Cycling Analytics
This is an analysis I did back in 2020 which was recently updated to included new data up to April 2022. Please check it out and compare it to my trading algorithm which implements more programming best practices.
Cycling is one of my favorite pastimes and at one point I wanted to go professional. Now that those days are over, and a new interest in programming has over come me, I wanted to blend the two in a fun and simple project. Luckily, ever since I was 14 I uploaded all my rides to a website called Strava, which allows you to collect old data with a data dump. The following is an analysis of the last 10 years of my cycling journey.
Converting the data into a workable format
First off, the data for this project was downloaded manually from Strava as a zip file. In the zip file were many folders with one containing all the rides with non-descript names in either a .fit or .gpx file. .fit files are proprietary to Garmin tracking devices and are the only relevant files for this project. It contains GPS data information along with data coming from connected sensors like a heart rate monitor.

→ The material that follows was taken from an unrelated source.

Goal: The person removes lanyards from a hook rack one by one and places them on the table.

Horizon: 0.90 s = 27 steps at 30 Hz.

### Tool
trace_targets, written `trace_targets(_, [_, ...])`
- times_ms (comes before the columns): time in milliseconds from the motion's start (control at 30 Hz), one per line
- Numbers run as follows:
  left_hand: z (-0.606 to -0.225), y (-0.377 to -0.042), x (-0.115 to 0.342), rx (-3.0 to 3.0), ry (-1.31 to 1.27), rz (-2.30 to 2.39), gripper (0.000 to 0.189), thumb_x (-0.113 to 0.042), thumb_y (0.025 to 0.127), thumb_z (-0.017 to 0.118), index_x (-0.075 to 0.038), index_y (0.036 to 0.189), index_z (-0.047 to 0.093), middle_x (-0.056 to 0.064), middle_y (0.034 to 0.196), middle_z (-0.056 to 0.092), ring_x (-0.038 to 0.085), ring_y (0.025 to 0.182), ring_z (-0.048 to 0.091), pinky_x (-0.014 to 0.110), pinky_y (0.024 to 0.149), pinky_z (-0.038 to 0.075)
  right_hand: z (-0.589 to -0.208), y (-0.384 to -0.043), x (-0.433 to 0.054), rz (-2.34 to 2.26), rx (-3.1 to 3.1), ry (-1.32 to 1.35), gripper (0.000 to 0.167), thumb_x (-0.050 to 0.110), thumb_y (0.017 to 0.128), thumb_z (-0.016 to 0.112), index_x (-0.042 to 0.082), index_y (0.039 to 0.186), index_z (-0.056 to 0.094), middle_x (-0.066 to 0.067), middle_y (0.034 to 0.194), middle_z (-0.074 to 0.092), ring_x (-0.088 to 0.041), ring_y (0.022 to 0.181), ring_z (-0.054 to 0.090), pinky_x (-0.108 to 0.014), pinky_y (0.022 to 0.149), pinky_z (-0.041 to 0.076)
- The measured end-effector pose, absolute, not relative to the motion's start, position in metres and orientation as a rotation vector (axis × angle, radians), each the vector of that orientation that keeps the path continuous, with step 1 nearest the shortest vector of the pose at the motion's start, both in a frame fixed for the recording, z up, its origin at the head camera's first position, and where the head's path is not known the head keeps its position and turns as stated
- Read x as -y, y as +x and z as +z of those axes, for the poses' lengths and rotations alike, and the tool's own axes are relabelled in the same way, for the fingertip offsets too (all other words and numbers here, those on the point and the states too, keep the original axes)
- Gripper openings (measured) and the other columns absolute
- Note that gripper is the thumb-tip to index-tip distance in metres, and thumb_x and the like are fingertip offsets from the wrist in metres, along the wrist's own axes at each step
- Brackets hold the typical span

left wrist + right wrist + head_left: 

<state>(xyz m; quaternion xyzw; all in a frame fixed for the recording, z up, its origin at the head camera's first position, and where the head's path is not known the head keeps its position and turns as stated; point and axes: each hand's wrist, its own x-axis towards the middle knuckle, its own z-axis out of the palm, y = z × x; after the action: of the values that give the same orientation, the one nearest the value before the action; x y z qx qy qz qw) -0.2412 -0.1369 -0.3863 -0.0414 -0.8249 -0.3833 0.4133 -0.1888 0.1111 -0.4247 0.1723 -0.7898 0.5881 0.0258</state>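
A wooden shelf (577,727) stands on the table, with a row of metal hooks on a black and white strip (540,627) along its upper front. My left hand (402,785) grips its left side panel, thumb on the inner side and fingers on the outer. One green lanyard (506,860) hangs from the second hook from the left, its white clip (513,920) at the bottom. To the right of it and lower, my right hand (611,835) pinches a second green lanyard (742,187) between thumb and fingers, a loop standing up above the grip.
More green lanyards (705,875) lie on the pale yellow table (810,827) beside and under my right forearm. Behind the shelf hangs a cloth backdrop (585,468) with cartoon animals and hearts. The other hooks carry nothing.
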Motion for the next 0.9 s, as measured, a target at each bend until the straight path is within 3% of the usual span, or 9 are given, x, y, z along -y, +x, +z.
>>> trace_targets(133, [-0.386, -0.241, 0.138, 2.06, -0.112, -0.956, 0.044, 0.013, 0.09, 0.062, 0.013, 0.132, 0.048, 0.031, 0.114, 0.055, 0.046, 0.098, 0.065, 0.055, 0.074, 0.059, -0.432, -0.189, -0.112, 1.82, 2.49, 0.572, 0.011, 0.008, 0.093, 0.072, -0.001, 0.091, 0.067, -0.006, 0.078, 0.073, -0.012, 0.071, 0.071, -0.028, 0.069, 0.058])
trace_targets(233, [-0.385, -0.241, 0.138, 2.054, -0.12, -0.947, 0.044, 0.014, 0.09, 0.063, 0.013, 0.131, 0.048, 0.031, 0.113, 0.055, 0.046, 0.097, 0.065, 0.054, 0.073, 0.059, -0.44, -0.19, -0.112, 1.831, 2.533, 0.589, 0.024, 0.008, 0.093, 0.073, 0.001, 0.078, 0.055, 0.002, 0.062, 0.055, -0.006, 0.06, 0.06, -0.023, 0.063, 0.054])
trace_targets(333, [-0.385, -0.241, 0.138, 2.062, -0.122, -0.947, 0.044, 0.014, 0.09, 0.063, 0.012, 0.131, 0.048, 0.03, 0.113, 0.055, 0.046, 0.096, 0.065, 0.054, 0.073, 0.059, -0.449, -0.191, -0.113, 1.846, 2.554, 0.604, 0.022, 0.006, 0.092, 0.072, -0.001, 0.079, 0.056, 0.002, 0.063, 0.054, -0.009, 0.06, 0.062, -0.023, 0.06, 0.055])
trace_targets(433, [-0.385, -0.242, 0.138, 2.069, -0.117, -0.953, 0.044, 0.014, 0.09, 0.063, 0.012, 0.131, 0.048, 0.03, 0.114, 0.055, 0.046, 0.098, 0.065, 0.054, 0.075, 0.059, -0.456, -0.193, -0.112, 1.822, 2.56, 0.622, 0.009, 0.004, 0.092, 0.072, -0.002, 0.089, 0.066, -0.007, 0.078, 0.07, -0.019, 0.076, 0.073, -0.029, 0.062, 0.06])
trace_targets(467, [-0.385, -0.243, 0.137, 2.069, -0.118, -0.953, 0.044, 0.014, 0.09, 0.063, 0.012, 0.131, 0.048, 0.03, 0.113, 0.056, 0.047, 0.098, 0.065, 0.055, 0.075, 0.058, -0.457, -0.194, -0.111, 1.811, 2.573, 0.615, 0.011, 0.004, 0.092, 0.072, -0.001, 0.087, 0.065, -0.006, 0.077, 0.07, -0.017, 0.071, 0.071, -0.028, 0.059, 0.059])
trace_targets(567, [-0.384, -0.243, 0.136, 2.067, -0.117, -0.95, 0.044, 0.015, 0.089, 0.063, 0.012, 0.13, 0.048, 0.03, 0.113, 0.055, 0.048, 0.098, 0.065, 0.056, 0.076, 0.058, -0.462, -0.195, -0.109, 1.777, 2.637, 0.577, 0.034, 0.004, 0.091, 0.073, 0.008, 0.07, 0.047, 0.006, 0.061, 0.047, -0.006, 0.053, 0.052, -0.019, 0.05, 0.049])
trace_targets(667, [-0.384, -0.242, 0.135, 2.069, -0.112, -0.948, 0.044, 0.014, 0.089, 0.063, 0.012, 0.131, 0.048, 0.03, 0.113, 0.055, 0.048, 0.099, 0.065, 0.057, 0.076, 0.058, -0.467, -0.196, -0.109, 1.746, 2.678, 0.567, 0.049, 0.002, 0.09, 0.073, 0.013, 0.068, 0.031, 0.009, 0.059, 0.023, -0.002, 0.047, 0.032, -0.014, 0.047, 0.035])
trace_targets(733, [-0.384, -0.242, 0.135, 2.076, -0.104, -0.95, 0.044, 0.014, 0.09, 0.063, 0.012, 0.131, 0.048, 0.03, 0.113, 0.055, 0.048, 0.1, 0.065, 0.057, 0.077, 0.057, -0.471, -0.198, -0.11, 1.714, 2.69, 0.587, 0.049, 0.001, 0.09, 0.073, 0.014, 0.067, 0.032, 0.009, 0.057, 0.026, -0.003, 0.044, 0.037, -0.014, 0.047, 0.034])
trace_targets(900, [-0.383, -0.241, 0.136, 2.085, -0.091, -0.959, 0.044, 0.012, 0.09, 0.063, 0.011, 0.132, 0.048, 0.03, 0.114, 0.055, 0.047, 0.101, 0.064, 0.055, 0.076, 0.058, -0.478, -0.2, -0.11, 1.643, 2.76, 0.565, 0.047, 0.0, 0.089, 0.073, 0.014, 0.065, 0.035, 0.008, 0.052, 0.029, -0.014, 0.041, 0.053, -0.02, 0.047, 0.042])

Since I wanted to learn a bit of python and bash scripting, I found a callable python script, modified it, and used it to convert all .fit files to .csv. Most of the credit must go to Max Candocia and his blog post.
import csv
import os
# to install fitparse, run
# sudo pip3 install -e git+https://github.com/dtcooper/python-fitparse#egg=python-fitparse
import fitparse
import pytz
from copy import copy
# for general tracks
allowed_fields = ['timestamp', 'position_lat', 'position_long', 'distance',
'enhanced_altitude', 'altitude', 'enhanced_speed',
'speed', 'heart_rate', 'cadence', 'fractional_cadence',
'temperature']
required_fields = ['timestamp', 'position_lat', 'position_long', 'altitude']
# for laps
lap_fields = ['timestamp', 'start_time', 'start_position_lat', 'start_position_long',
'end_position_lat', 'end_position_long', 'total_elapsed_time', 'total_timer_time',
'total_distance', 'total_strides', 'total_calories', 'enhanced_avg_speed', 'avg_speed',
'enhanced_max_speed', 'max_speed', 'total_ascent', 'total_descent',
'event', 'event_type', 'avg_heart_rate', 'max_heart_rate',
'avg_running_cadence', 'max_running_cadence',
'lap_trigger', 'sub_sport', 'avg_fractional_cadence', 'max_fractional_cadence',
'total_fractional_cycles', 'avg_vertical_oscillation', 'avg_temperature', 'max_temperature']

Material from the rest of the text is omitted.